*ACTIVITY*: Please print only the top portion of the entries below, ending with the line that contains "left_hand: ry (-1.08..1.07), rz", exactly as written.

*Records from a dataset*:
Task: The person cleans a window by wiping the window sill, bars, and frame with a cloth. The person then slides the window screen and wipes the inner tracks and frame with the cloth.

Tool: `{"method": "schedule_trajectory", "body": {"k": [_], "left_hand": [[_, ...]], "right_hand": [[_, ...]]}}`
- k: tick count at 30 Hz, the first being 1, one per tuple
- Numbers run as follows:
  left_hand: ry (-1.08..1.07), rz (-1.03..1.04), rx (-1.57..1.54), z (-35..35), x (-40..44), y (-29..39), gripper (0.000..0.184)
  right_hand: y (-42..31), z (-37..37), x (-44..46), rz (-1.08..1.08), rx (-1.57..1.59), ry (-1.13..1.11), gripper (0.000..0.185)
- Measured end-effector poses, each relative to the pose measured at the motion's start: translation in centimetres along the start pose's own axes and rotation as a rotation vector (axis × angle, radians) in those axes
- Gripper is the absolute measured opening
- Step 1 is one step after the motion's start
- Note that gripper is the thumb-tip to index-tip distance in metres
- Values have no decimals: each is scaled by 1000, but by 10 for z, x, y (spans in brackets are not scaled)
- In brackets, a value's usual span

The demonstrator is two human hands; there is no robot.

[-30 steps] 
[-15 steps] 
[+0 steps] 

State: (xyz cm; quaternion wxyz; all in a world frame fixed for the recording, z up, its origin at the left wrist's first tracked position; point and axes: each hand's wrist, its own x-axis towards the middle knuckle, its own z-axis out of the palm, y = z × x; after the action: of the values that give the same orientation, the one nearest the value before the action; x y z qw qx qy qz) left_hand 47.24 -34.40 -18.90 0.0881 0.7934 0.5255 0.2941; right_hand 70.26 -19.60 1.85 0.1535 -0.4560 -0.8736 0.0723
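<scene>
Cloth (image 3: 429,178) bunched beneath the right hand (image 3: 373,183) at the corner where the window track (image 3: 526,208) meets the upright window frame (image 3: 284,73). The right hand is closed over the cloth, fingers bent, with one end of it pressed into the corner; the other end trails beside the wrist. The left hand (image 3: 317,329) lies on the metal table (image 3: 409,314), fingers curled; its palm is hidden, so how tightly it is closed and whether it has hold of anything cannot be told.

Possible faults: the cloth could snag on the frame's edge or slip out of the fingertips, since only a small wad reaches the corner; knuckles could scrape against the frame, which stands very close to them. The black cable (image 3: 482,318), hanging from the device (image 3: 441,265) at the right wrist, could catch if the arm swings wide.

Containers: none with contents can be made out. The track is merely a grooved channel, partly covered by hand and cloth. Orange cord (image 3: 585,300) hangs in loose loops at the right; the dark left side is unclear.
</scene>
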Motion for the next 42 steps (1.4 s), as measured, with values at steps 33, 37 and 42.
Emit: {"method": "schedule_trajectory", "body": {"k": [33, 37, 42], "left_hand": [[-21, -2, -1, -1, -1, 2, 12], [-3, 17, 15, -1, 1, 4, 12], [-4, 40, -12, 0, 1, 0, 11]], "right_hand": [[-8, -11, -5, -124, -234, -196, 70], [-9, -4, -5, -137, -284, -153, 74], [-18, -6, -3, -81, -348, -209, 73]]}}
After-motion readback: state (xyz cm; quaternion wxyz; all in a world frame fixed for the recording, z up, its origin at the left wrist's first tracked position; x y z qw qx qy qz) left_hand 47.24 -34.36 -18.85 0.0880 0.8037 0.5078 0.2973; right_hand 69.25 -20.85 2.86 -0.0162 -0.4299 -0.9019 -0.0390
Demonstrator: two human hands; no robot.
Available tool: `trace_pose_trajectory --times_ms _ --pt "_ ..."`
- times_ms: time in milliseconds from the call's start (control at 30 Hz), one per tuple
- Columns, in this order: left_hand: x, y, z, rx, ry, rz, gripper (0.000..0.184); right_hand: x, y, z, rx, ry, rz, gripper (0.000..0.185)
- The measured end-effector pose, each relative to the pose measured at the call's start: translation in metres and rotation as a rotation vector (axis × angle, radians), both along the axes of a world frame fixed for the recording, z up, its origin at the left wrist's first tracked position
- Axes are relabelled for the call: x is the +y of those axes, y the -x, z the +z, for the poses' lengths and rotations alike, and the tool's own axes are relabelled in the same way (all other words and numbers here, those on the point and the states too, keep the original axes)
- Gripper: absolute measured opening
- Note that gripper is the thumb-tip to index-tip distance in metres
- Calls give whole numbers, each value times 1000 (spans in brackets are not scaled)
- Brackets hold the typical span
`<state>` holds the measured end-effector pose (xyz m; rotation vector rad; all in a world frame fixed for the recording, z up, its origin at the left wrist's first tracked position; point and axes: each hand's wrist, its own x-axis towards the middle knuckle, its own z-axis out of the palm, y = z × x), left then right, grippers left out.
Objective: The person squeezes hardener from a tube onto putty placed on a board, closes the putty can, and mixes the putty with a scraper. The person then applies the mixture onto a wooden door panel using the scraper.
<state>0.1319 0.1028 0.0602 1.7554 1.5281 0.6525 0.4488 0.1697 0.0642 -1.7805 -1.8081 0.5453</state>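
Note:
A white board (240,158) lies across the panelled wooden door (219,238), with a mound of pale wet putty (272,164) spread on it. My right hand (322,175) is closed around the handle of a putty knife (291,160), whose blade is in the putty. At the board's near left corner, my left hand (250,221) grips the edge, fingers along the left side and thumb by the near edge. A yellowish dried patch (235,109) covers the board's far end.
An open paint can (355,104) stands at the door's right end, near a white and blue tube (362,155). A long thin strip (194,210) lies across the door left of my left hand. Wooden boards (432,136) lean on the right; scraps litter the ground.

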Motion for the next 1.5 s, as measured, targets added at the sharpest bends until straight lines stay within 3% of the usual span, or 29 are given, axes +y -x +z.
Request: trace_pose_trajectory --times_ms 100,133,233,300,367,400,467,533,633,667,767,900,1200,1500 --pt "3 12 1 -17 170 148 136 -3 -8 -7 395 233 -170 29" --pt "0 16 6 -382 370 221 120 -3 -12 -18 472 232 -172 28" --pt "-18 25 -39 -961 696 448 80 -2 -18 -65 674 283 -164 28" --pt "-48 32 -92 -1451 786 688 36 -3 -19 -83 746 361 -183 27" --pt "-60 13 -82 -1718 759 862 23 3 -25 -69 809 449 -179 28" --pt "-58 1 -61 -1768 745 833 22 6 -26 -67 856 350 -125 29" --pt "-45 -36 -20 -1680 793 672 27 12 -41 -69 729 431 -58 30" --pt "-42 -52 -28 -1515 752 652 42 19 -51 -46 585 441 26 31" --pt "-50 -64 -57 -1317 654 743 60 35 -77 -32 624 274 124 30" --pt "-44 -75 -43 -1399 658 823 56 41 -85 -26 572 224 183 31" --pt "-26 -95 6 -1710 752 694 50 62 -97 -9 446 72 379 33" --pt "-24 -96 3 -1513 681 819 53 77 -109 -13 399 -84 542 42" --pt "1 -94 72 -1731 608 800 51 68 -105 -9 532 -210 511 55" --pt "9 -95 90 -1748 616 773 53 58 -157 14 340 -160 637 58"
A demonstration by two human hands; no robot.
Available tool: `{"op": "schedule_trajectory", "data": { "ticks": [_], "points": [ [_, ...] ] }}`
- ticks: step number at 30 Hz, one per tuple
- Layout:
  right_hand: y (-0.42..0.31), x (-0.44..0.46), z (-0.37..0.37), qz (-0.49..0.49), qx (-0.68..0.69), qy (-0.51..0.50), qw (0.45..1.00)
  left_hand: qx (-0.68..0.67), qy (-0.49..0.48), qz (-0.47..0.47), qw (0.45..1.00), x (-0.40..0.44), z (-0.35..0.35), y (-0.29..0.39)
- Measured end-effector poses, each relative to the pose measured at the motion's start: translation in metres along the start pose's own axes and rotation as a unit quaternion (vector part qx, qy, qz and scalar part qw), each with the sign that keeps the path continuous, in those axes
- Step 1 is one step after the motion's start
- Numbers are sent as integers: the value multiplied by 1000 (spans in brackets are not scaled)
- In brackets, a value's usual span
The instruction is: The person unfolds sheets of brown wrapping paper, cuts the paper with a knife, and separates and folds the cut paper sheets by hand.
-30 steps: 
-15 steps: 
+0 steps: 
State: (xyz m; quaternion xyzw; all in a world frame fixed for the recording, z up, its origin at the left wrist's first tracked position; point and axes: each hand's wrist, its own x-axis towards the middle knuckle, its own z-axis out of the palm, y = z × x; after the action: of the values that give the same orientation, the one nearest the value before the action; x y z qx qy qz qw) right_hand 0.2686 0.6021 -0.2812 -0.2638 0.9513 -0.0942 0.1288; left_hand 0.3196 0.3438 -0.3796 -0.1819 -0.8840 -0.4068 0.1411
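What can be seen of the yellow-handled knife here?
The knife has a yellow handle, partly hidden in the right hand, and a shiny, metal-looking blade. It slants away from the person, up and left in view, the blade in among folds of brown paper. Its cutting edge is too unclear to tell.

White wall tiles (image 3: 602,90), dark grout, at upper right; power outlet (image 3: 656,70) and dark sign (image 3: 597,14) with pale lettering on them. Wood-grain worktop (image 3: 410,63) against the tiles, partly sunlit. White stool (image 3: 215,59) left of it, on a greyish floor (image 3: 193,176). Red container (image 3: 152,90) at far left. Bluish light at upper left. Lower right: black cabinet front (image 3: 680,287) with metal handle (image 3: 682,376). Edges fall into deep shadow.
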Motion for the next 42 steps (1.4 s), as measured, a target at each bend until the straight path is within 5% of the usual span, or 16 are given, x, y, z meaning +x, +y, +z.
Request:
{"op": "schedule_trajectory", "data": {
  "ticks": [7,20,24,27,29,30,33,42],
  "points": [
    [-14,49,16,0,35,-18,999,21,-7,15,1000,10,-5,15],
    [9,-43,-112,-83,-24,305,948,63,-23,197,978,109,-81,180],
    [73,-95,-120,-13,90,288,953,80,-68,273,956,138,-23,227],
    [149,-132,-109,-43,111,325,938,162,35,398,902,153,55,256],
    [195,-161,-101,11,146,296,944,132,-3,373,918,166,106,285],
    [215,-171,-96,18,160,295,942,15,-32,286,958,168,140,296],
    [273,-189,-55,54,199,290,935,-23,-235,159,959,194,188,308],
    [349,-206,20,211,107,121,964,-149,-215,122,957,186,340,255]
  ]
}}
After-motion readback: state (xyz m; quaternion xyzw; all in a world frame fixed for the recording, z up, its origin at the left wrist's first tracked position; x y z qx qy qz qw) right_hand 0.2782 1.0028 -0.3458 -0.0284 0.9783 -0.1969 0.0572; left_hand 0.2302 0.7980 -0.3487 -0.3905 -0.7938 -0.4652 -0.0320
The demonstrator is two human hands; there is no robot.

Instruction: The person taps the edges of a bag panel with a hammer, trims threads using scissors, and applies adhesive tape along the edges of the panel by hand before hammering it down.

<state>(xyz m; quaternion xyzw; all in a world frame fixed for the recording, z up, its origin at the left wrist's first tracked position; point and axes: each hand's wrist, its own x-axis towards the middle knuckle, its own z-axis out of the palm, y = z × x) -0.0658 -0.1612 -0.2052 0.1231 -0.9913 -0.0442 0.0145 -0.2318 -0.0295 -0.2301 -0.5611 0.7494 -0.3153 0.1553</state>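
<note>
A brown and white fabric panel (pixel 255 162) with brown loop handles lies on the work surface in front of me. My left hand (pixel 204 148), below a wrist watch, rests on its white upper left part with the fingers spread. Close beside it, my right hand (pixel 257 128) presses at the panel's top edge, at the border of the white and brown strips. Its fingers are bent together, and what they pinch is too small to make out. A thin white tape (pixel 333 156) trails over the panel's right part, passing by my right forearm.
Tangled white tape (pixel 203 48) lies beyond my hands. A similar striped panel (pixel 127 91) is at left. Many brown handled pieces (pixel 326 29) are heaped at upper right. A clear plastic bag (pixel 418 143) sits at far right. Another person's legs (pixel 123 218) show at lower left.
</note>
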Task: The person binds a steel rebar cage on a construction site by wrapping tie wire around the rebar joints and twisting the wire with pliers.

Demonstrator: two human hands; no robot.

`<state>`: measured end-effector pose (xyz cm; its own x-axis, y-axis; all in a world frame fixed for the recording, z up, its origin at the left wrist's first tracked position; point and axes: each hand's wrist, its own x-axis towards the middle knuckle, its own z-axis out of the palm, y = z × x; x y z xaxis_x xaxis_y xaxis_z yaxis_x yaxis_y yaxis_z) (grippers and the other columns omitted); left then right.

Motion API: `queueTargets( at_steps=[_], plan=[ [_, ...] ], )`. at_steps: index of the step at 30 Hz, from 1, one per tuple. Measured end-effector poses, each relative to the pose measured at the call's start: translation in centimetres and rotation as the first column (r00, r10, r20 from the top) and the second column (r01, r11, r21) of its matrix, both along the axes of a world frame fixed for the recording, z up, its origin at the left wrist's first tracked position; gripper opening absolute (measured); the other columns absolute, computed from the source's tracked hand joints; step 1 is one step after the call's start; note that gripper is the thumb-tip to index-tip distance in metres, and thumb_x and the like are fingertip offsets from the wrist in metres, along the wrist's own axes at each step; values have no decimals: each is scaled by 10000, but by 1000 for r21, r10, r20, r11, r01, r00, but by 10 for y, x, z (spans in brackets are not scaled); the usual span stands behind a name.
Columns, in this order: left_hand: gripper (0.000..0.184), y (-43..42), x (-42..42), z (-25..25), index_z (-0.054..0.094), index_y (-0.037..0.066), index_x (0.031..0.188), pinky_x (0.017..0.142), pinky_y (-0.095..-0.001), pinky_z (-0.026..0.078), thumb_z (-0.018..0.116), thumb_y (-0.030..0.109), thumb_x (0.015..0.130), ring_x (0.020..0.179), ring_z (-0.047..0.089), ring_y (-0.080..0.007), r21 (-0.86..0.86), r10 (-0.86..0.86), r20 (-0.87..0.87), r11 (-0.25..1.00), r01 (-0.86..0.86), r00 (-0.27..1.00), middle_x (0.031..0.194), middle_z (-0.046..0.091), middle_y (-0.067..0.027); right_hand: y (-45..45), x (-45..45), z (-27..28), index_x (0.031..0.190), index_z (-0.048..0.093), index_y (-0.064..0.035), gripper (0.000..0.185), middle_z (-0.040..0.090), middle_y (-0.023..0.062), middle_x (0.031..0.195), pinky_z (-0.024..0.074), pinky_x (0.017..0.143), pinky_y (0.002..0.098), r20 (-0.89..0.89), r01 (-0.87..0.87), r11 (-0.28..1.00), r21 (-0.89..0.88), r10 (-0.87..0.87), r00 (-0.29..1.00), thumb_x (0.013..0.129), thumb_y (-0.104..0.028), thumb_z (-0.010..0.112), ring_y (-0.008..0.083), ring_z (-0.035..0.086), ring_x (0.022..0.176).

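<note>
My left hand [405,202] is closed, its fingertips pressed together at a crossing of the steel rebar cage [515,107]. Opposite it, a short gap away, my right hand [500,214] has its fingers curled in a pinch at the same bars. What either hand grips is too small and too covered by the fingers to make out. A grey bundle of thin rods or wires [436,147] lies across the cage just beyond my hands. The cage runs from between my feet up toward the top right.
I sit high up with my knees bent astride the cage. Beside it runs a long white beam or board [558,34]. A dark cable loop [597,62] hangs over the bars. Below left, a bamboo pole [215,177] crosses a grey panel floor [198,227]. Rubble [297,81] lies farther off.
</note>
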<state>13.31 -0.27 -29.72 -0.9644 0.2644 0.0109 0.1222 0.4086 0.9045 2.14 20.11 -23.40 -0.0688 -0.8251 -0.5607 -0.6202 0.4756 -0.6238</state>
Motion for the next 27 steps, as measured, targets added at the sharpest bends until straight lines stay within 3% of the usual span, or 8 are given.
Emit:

*RESPONSE AREA*:
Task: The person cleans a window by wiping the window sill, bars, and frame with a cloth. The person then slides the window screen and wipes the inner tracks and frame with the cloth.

Tool: `{"method": "schedule_trajectory", "body": {"k": [_], "left_hand": [[_, ...]], "right_hand": [[_, ...]]}}`
- k: tick count at 30 Hz, the first being 1, one per tuple
- Numbers run as follows:
  left_hand: ry (-1.08..1.07), rz (-1.03..1.04), rx (-1.57..1.54), z (-35..35), x (-40..44), y (-29..39), gripper (0.000..0.184)

This output is finished.